- Provided material -
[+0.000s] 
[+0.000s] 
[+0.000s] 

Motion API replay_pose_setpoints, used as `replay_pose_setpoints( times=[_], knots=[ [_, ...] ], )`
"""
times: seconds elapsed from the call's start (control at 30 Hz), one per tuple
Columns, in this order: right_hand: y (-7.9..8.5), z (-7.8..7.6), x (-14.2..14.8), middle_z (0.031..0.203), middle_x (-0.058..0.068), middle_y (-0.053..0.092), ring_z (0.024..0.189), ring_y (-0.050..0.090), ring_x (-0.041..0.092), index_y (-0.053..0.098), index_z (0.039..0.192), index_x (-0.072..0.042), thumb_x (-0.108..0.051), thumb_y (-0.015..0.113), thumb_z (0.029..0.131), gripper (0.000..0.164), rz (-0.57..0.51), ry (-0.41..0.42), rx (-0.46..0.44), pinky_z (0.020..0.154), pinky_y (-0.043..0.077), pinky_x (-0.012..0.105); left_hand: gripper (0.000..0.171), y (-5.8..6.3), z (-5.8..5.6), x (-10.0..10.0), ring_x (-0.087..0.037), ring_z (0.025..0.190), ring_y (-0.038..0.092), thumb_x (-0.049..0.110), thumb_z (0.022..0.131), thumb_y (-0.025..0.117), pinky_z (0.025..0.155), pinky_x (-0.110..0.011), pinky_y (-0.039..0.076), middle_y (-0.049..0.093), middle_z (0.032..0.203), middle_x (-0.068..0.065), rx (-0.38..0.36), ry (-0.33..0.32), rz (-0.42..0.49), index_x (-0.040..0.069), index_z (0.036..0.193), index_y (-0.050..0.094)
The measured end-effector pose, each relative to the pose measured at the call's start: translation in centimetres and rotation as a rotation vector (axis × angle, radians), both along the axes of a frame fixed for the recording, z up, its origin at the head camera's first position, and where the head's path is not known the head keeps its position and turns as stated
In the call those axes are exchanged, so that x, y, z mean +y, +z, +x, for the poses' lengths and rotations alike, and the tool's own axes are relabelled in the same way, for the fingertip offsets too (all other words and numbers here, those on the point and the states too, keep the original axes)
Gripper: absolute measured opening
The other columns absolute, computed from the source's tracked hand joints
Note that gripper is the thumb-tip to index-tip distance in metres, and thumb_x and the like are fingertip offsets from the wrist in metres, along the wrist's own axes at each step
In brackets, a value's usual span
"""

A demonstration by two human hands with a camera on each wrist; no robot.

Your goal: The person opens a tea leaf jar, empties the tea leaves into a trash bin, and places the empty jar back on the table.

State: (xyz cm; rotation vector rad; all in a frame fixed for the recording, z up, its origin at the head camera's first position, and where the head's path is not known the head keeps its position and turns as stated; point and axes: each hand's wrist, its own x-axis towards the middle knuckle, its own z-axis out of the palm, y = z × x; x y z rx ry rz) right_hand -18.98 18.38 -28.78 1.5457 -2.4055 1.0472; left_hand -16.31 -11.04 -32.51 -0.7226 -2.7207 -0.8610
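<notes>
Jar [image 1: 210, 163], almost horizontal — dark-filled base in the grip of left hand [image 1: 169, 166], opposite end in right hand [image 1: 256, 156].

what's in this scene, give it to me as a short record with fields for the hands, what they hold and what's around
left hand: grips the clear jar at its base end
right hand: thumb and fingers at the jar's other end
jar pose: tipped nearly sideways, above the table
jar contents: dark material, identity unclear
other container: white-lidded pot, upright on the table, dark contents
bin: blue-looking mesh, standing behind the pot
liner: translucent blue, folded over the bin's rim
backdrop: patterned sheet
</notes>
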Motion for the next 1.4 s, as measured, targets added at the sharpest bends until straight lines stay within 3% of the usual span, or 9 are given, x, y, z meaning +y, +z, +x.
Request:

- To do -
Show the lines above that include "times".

- Exercise response -
Motion API replay_pose_setpoints, used as `replay_pose_setpoints( times=[_], knots=[ [_, ...] ], )`
times: seconds elapsed from the call's start (control at 30 Hz), one per tuple

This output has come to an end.